There is a poem here surely, lurking under the dusty
floor coverings in the car, the dented recyclables still
swishing half-inches of water, the windshield thickened
with bugs from the long drive. Behind the jostled luggage
there must be a map folded on its corners, and the blanket
thrown to camouflage the valuables continues its guardianship,
regardless of the dust. Despite the clutter, something of beauty
must be resting in this worn place, keeping its shape, stubborn
with the certainty that it has not buckled under, not even
when the sky was shuddering with thunderstorms, or loss
raked through with sharp, indelicate fingers. The downed leaves
on the road make a fine weave, even as these wheels eviscerate
and scatter them.

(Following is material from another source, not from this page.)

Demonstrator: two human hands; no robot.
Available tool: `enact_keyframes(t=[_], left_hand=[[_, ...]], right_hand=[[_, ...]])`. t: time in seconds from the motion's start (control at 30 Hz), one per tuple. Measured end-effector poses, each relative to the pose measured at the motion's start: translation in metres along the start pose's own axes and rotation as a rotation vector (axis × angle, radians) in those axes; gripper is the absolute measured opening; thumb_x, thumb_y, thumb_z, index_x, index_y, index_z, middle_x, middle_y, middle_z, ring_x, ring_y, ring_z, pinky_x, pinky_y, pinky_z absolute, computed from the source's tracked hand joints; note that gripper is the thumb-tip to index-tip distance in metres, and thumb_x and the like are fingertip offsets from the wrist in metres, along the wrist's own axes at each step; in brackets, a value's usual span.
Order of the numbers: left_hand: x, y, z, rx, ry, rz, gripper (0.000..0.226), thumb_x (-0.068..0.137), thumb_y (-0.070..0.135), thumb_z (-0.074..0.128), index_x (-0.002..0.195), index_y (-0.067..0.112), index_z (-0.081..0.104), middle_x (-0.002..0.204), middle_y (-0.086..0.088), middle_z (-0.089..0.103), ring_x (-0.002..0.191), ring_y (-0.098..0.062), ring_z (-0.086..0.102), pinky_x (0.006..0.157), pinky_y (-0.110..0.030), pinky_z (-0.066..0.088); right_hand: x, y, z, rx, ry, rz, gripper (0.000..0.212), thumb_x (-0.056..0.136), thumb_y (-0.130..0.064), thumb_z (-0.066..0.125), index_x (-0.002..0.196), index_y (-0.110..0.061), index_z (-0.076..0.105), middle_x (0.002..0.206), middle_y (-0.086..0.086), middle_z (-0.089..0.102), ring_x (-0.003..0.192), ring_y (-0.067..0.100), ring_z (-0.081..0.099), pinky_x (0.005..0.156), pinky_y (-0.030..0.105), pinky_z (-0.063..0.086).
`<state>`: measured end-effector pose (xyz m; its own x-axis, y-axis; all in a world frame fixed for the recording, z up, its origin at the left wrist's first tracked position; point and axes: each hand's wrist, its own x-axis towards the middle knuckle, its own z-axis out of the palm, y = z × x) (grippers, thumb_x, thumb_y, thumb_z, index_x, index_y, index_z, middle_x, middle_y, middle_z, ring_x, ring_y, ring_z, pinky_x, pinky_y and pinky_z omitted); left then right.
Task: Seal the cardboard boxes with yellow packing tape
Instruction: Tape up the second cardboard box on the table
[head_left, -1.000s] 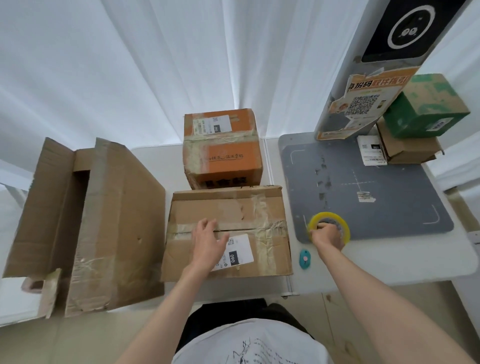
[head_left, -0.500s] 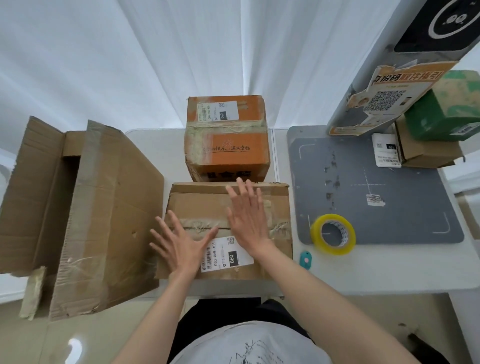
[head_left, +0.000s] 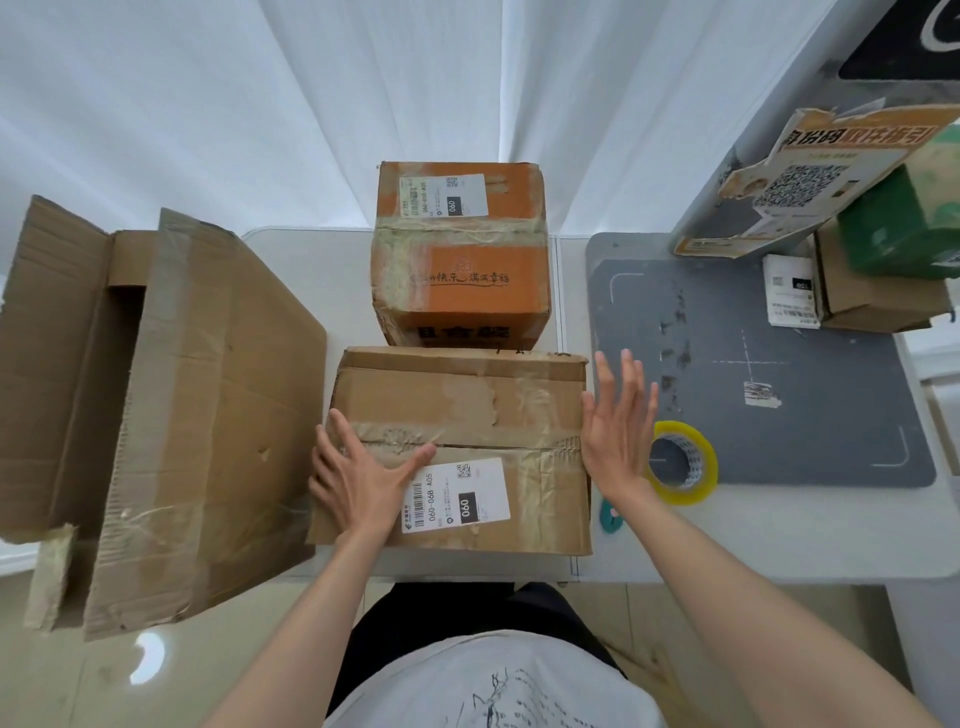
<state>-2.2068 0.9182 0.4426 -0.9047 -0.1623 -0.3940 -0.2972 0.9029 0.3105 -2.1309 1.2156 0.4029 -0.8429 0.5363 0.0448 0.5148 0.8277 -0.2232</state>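
Note:
A brown cardboard box with a white shipping label lies in front of me, its flaps closed along a seam with old crinkled tape. My left hand rests flat on the box's left part, fingers spread over the seam. My right hand is open with straight fingers at the box's right edge. The yellow tape roll lies just right of that hand, on a grey mat. An orange box stands behind the brown one, taped across its top.
A large open cardboard box stands on the left, its flap leaning out. A small teal cutter lies by the brown box's right side. At the back right are a green box, a small brown box and a poster with a QR code.
My right hand let go of the tape roll, moved onto the box top, then slid to the box's right edge. My left hand shifted left and spread flat.

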Motion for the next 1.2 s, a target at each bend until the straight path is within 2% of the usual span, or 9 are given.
enact_keyframes(t=[0.07,0.13,0.3,0.5,0.77,0.87,1.0,1.1,1.2], left_hand=[[-0.002,0.0,0.001,0.023,0.042,0.06,0.145,0.055,0.098,0.047,0.162,0.017,-0.007,0.169,-0.016,-0.004,0.156,-0.037,0.0,0.124,-0.058,0.004],[-0.007,0.007,0.006,0.05,0.121,0.246,0.134,0.068,0.091,0.049,0.162,0.014,-0.006,0.169,-0.015,-0.013,0.156,-0.033,-0.01,0.125,-0.053,-0.005],[-0.026,0.079,0.042,0.219,0.149,0.771,0.098,0.097,0.06,0.05,0.162,0.008,0.0,0.17,-0.013,-0.008,0.157,-0.028,-0.004,0.127,-0.05,0.006],[-0.002,0.088,0.049,0.417,0.105,0.895,0.096,0.097,0.066,0.045,0.163,0.012,0.0,0.17,-0.01,-0.008,0.157,-0.027,-0.006,0.127,-0.05,0.01],[0.045,0.038,0.017,0.371,0.145,0.791,0.1,0.092,0.074,0.042,0.163,0.013,0.007,0.17,-0.012,-0.004,0.157,-0.031,-0.001,0.126,-0.056,0.004],[0.058,0.016,0.0,0.329,0.162,0.709,0.098,0.092,0.077,0.033,0.163,0.016,0.007,0.171,-0.01,-0.003,0.157,-0.03,-0.001,0.125,-0.057,0.003],[0.069,-0.009,-0.017,0.247,0.206,0.561,0.095,0.094,0.073,0.04,0.163,0.017,0.006,0.171,-0.008,-0.002,0.157,-0.029,0.001,0.125,-0.055,0.001],[0.066,-0.014,-0.02,0.112,0.187,0.419,0.096,0.093,0.069,0.047,0.163,0.019,0.007,0.17,-0.009,0.01,0.154,-0.033,0.019,0.122,-0.055,0.022],[0.058,-0.009,-0.018,-0.071,0.095,0.204,0.088,0.094,0.07,0.041,0.162,0.021,0.012,0.161,-0.011,0.033,0.135,-0.039,0.048,0.099,-0.056,0.045]], right_hand=[[-0.004,0.006,-0.002,0.026,0.004,0.119,0.057,0.107,-0.03,0.043,0.159,-0.022,0.022,0.166,0.013,0.016,0.154,0.033,0.015,0.123,0.058,0.015],[-0.009,-0.002,-0.004,0.074,0.022,0.136,0.056,0.107,-0.031,0.04,0.159,-0.022,0.021,0.167,0.012,0.014,0.155,0.031,0.013,0.124,0.056,0.013],[-0.019,-0.068,-0.001,0.179,0.003,-0.059,0.055,0.106,-0.033,0.032,0.16,-0.025,0.02,0.169,0.005,0.008,0.157,0.021,0.004,0.126,0.05,0.003],[-0.024,-0.045,0.004,0.052,-0.053,-0.002,0.054,0.107,-0.036,0.025,0.159,-0.022,0.021,0.169,0.009,0.008,0.157,0.027,0.006,0.125,0.055,0.009],[-0.024,-0.036,0.005,0.038,-0.05,0.034,0.054,0.107,-0.037,0.021,0.159,-0.023,0.022,0.168,0.008,0.012,0.156,0.028,0.012,0.125,0.053,0.011],[-0.025,-0.035,0.006,0.05,-0.051,0.046,0.053,0.107,-0.036,0.023,0.159,-0.024,0.021,0.168,0.008,0.014,0.155,0.028,0.014,0.125,0.052,0.011],[-0.026,-0.036,0.003,0.088,-0.054,0.059,0.054,0.107,-0.039,0.019,0.159,-0.024,0.021,0.167,0.008,0.016,0.154,0.028,0.016,0.125,0.052,0.011],[-0.026,-0.037,0.001,0.107,-0.055,0.06,0.055,0.106,-0.04,0.018,0.159,-0.024,0.023,0.166,0.009,0.018,0.154,0.029,0.019,0.125,0.053,0.012],[-0.026,-0.038,-0.001,0.117,-0.03,0.08,0.053,0.106,-0.036,0.024,0.157,-0.023,0.027,0.164,0.011,0.022,0.151,0.03,0.024,0.124,0.054,0.014]])
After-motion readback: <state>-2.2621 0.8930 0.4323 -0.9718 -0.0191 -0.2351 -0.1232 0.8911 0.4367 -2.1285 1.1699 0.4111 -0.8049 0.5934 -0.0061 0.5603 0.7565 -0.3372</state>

And I know, in the driver’s seat, though I am
barreling on, eyes on some fresh horizon, there is a soft pocket
of my body holding a memory from which it refuses divorce.

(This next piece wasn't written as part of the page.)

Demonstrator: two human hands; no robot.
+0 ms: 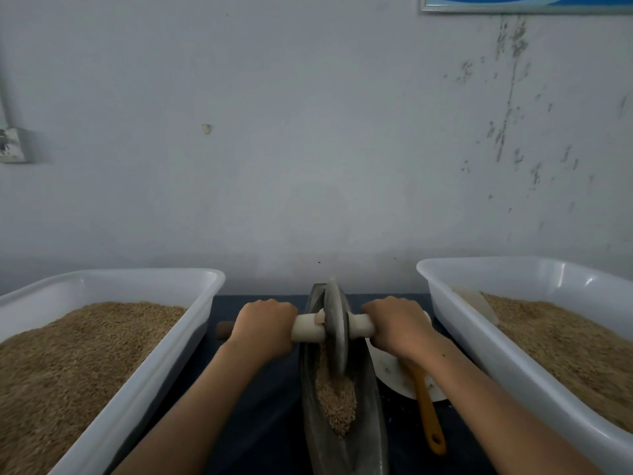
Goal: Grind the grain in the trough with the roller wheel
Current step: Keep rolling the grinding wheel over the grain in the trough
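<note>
Left hand (263, 325), right hand (397, 323) grip roller wheel (336, 332) axle (knuckles up).

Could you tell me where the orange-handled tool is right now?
The orange-handled tool lies right of the trough, its head on the white plate beneath the right hand.

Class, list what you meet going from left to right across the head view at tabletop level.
Left tub of grain → left hand on the axle → roller wheel in the trough → right hand on the axle → right tub of grain.
</note>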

A June day full of sweat and happiness.
Pomegranate seeds fed, one by one, into an open mouth.
Love twinkling with its first sentence.
There is a poem here surely, lurking beneath and behind
the jewel coin ground into the cushions of the back seat.
But the poem is also that seat, those dented bottles, the bag
cresting with laundry. It is the map and the mess,
and I am in them both, slipping among the creases,
fumbling with desire to find my way
and at the same time,
to lose sight of it completely.

Tuesday, November 02, 2010

take two




















Breakfast again, your order replicated from yesterday,
but you can’t help wanting the same thing and why
shouldn’t you, why the slight shame, the watery
embarrassment at the table, the waitress to your right
scrambling on her pad, so what, what’s wrong with sweetness
and starch, wanting my eggs just so,
the bowl of overpriced fruit, the persistent
coffee refills the busgirl offers, perimetering the restaurant.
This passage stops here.